Each line from the start of the records through the line containing "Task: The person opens" is to be transcribed exactly, and no other line is to be included.

[[ Records shown, beginning ]]

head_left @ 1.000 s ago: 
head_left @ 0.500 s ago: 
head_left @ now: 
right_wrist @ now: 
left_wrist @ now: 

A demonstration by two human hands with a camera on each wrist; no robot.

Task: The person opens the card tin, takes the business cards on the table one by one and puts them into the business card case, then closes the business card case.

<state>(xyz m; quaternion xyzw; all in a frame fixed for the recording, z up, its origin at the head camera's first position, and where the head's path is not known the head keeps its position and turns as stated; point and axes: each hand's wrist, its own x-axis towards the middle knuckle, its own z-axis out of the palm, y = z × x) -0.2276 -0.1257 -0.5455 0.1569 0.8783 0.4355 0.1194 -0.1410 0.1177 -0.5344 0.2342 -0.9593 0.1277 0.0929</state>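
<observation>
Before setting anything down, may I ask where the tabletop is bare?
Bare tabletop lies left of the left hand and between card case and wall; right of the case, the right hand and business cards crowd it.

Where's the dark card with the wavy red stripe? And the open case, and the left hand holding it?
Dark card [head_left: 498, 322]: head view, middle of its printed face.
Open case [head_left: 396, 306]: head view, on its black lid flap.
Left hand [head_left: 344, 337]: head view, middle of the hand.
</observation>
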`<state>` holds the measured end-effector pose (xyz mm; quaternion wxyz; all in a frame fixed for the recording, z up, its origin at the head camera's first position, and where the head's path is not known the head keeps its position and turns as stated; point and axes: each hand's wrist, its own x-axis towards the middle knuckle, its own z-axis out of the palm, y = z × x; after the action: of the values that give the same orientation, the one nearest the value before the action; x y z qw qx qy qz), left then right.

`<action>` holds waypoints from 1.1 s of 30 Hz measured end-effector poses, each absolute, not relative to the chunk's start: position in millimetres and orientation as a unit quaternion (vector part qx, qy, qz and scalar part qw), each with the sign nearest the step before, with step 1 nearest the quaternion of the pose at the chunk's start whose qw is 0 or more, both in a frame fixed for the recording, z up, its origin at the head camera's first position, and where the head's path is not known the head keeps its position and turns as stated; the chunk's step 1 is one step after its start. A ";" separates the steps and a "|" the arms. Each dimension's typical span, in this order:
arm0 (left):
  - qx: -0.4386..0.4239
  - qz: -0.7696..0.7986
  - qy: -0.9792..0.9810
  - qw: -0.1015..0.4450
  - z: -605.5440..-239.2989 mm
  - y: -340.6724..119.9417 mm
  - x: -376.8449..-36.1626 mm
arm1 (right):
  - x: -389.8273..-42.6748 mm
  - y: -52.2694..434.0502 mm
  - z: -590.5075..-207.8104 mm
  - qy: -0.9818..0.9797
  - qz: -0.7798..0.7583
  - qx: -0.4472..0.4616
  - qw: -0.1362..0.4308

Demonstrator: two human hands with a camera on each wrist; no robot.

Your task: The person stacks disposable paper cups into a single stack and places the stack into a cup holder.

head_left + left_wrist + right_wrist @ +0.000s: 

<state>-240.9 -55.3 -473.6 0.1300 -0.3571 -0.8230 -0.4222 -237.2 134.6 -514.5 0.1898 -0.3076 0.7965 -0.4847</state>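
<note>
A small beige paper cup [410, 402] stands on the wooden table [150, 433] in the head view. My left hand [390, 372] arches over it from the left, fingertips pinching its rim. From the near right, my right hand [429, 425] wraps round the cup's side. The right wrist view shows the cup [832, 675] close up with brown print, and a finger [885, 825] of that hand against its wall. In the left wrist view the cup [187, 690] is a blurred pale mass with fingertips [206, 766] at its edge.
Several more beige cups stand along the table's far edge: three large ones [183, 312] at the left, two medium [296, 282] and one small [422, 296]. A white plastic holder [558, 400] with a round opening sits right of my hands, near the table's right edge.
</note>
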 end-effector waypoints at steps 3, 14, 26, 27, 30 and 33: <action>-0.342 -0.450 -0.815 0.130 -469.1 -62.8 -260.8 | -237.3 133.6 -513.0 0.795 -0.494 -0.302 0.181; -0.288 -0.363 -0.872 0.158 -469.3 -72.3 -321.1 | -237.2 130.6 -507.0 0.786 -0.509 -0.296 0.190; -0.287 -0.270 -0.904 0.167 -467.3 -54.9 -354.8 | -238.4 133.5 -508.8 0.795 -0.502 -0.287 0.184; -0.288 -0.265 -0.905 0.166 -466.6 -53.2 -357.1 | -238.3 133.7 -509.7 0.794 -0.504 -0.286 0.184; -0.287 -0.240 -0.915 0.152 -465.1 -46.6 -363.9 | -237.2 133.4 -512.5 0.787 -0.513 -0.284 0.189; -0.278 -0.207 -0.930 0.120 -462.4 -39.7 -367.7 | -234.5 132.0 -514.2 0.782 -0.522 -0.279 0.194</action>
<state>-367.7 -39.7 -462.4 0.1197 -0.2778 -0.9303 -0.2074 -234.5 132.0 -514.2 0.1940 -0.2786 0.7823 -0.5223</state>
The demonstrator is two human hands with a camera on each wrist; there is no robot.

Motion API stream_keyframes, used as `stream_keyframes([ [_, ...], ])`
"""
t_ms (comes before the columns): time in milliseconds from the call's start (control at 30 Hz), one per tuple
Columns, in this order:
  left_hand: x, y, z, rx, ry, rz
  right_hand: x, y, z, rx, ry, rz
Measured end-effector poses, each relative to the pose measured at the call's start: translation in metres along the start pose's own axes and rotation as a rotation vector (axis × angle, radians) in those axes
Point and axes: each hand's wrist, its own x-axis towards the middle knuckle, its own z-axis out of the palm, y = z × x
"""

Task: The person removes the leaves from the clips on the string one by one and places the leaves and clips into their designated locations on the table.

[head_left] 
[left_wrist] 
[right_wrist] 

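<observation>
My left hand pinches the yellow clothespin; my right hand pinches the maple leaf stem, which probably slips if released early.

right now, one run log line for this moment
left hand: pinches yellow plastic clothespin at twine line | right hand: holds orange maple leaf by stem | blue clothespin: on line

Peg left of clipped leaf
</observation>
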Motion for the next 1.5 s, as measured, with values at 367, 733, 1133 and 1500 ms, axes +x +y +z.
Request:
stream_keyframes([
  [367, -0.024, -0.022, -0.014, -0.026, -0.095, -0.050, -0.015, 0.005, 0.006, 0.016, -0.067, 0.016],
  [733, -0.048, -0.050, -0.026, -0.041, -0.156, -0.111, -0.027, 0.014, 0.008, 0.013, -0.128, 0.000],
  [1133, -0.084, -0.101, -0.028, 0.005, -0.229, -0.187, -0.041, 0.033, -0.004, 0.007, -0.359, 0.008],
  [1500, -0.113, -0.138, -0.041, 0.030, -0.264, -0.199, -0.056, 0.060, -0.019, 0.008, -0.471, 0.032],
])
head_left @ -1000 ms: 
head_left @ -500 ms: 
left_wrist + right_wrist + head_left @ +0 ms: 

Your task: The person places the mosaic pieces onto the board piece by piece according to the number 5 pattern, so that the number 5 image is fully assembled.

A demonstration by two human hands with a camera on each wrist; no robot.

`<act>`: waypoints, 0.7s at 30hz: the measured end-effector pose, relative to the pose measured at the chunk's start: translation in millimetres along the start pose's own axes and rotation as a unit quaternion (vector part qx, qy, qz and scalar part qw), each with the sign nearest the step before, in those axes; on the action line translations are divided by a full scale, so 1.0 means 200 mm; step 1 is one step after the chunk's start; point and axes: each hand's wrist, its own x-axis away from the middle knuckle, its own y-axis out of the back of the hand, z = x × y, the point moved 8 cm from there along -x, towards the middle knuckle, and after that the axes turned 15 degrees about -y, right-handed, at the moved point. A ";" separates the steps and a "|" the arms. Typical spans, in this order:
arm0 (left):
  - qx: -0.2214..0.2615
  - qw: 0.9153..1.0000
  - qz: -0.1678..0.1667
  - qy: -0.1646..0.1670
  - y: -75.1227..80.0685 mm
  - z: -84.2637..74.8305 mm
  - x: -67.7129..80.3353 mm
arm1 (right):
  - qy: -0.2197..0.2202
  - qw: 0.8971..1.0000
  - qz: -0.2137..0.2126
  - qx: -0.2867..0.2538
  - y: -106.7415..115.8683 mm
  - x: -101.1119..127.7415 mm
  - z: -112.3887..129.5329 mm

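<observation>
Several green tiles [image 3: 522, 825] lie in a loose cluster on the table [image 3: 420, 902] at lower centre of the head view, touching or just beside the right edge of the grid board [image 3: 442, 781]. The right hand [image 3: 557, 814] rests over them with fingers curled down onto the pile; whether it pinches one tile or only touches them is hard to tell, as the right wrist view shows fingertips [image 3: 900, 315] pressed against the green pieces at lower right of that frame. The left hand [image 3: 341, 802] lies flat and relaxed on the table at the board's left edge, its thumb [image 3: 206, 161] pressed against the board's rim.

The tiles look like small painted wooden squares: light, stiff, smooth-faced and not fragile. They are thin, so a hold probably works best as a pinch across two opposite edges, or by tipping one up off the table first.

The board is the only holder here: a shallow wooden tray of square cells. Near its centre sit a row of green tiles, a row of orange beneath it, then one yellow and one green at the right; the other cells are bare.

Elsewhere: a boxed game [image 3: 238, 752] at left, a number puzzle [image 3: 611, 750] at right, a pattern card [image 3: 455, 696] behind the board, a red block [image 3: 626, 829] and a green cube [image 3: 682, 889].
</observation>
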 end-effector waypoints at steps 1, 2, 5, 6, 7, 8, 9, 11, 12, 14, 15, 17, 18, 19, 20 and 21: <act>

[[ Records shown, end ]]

## Worked solution
head_left @ 1.000 s ago: 
head_left @ 0.500 s ago: 
head_left @ now: 
right_wrist @ now: 
left_wrist @ now: 

A demonstration by two human hands with a camera on each wrist; no robot.

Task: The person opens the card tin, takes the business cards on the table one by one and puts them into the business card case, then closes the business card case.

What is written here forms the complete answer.